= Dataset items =
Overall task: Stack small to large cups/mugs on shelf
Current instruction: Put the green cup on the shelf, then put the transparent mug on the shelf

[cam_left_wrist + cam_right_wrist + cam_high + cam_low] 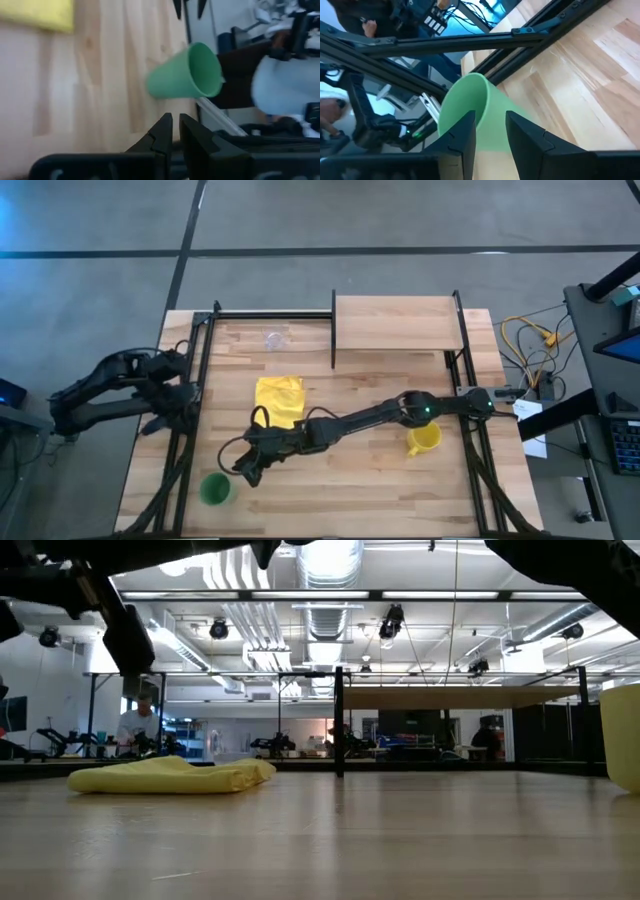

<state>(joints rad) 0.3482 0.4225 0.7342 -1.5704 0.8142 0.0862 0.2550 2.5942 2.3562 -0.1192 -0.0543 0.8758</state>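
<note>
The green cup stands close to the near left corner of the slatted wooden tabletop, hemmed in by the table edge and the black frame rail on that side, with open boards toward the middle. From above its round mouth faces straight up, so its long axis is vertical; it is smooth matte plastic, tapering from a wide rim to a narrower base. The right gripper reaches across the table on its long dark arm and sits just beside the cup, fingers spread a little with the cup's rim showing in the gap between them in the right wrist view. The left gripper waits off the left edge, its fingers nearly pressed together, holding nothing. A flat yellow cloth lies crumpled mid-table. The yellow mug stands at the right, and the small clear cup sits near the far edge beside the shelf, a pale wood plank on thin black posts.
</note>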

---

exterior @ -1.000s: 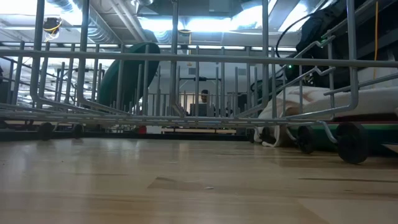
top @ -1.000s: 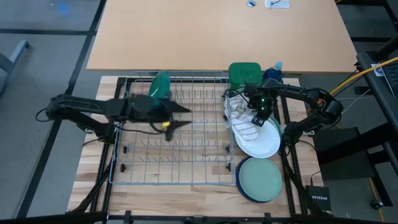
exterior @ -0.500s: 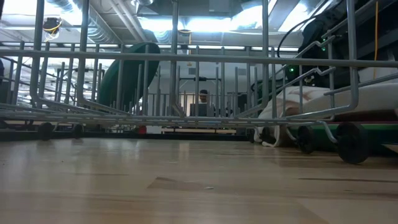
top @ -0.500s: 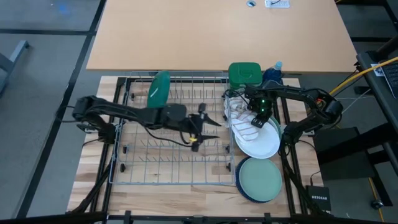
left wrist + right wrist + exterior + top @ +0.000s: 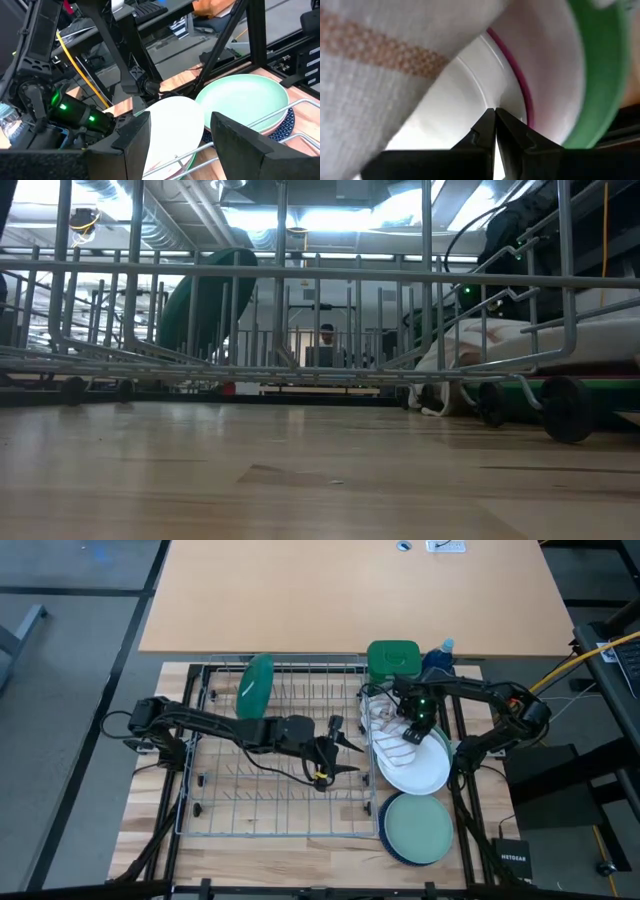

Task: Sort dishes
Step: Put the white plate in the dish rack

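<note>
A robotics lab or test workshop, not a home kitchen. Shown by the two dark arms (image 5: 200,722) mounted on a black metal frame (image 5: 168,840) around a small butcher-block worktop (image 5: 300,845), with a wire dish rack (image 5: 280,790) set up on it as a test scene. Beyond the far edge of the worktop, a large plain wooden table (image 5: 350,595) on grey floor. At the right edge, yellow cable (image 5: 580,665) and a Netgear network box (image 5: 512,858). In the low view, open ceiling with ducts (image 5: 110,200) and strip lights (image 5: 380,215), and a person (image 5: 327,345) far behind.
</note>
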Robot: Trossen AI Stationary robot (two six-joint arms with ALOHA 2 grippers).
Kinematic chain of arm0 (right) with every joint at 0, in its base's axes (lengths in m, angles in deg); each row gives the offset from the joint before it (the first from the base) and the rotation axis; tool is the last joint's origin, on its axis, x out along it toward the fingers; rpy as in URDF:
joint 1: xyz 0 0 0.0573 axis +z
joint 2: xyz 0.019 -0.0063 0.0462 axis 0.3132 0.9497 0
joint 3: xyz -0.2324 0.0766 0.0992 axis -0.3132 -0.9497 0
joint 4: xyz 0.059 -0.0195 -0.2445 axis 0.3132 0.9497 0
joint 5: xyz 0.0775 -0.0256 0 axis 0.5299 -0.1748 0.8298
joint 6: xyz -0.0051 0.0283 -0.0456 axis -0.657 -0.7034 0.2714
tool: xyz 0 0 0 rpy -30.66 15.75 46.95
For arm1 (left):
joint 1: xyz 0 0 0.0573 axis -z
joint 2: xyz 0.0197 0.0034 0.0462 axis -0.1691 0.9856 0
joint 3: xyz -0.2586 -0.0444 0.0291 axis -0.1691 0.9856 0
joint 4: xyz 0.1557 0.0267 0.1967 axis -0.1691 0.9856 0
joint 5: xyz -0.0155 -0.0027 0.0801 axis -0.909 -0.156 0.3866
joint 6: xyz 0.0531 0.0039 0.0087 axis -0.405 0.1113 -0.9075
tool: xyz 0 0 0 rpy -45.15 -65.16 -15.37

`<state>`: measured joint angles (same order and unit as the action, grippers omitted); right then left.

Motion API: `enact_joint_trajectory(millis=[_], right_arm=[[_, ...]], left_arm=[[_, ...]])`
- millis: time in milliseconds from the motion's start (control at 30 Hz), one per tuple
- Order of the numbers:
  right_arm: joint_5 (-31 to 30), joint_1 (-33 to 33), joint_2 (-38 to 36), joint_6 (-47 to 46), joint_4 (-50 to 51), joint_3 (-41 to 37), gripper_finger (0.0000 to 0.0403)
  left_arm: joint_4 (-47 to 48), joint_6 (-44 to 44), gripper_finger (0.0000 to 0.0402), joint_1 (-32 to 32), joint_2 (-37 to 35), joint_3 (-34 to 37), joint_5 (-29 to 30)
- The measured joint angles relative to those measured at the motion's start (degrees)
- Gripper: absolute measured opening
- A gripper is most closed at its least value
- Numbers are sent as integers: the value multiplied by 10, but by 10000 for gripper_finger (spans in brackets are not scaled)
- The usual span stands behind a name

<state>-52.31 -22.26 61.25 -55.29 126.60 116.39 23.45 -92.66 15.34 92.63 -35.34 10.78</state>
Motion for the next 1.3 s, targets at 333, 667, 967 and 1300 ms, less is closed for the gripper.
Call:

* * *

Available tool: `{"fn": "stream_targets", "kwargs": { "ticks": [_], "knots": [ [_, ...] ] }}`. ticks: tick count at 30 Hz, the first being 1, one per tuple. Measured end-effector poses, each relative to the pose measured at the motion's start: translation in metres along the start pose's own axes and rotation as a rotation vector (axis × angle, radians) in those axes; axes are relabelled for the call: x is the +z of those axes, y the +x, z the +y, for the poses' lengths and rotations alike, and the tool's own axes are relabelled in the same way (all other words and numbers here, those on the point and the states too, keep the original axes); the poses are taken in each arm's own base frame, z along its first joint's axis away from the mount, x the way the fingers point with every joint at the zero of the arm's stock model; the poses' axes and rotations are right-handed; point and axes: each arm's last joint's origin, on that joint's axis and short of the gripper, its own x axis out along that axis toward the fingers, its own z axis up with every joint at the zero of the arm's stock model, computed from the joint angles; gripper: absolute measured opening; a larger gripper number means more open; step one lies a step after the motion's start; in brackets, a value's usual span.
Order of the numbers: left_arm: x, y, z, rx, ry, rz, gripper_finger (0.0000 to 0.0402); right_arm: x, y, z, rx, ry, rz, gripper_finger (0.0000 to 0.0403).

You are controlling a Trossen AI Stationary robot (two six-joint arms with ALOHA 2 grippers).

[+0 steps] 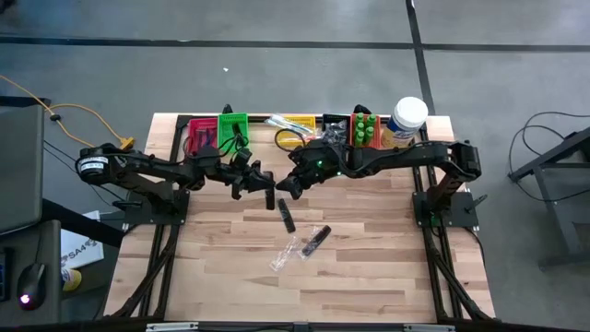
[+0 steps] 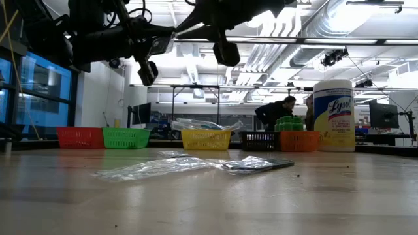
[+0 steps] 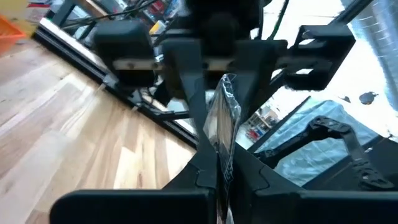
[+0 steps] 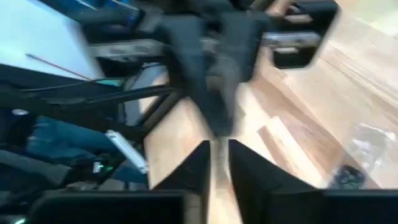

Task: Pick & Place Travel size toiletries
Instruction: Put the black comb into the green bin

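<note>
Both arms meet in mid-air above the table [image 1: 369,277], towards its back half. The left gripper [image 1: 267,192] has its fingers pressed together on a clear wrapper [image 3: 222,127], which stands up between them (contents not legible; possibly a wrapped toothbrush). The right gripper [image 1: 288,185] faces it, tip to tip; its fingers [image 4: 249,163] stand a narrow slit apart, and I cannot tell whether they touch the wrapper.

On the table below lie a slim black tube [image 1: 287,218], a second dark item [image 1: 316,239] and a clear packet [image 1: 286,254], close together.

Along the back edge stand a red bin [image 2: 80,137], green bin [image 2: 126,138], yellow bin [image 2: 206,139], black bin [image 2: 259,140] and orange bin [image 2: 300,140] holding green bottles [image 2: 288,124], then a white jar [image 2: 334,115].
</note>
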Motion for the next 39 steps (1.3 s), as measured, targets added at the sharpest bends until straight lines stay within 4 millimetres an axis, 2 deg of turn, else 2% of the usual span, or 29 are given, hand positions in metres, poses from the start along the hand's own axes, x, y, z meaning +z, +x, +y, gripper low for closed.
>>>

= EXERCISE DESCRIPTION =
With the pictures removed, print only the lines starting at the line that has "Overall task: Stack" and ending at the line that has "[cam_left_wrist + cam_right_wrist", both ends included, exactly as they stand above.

= ANSWER BOX =
Overall task: Stack small to large cups/mugs on shelf
Current instruction: Put the green cup on the shelf, then put the transparent mug on the shelf

[cam_left_wrist + cam_right_wrist + cam_high + cam_low] 

Nothing further remains in this exercise.